So are there benefits to cooperative group living?
You will not find ants in Greenland, the Falkland Islands, Antarctica, or much north of the Arctic Circle, but they're everywhere else. Ants are the most abundant animals on earth as a result of creating advanced colonial life as a superorganism.

Are humans part of a superorganism?
That's a subject in great ferment. The social insects evolved in a completely different way from the lines that led to our species. But [in the future] we will definitely compare similarities and differences between super­org­anisms and human societies.

You recently finished a novel, about feuding developers and conservationists. How did it go?
After writing 25 nonfiction books, for the first time I could make up my own world. That was very pleasant.

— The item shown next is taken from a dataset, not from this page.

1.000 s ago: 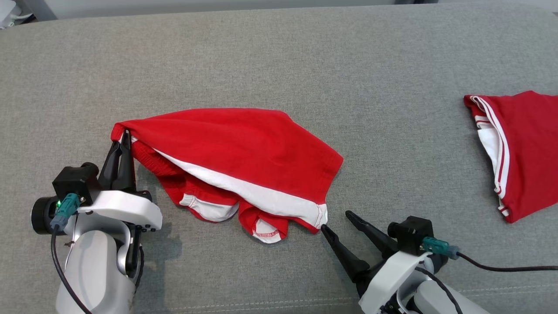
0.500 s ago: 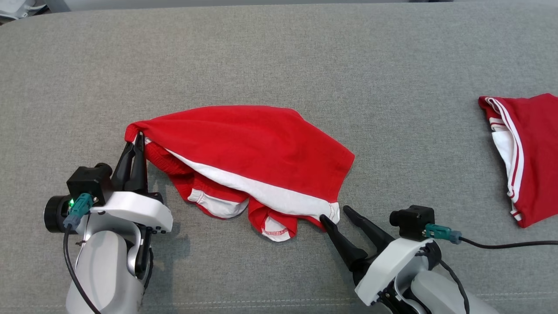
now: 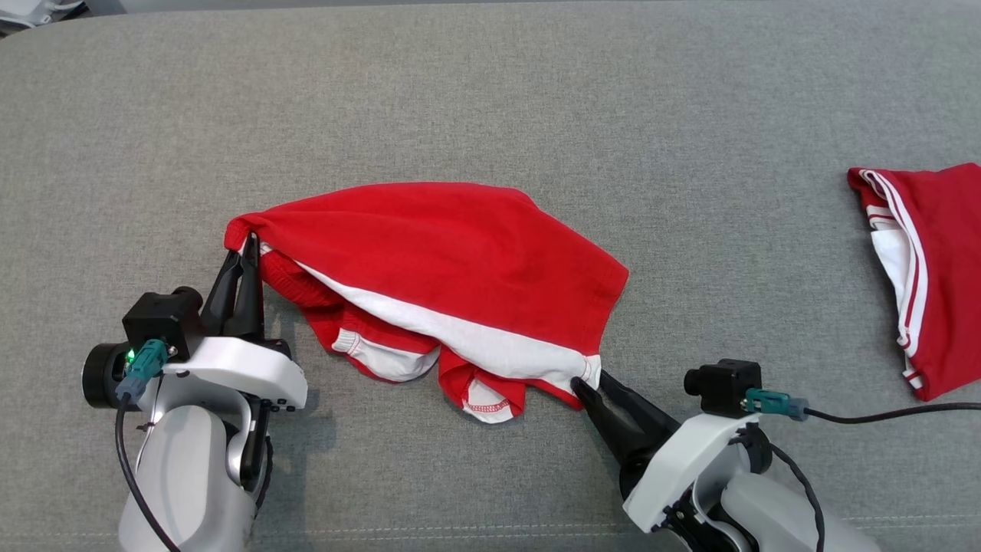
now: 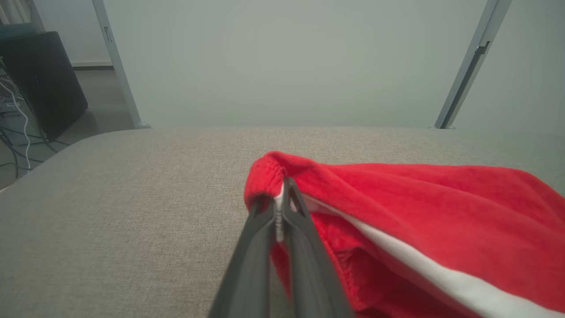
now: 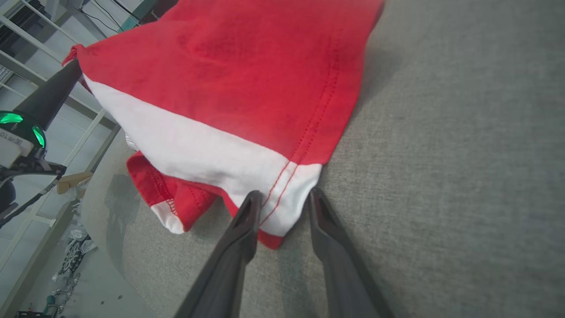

But the environmental theme sounds real.
The human understanding of the environment is focused on the physical—protecting soil and water. But if the living world goes—plants and animals and insects—we will be in genuine trouble.

Do you ever get bored watching bugs?
No. It's never tiresome hunting for new species, which lately I've been doing in the West Indies. For me it's like taking a fishing trip—and I never get tired of that.






Madison, Wisconsin-based freelance writer JASON DALEY is a frequent contributor to Outside.

 Subscribe to Outside and get a FREE Gift!
 Give the gift of Outside Magazine!
 Subscribe to Outside Online's free weekly e-mail newsletter featuring gear reviews, fitness advice, galleries, podcasts, and more.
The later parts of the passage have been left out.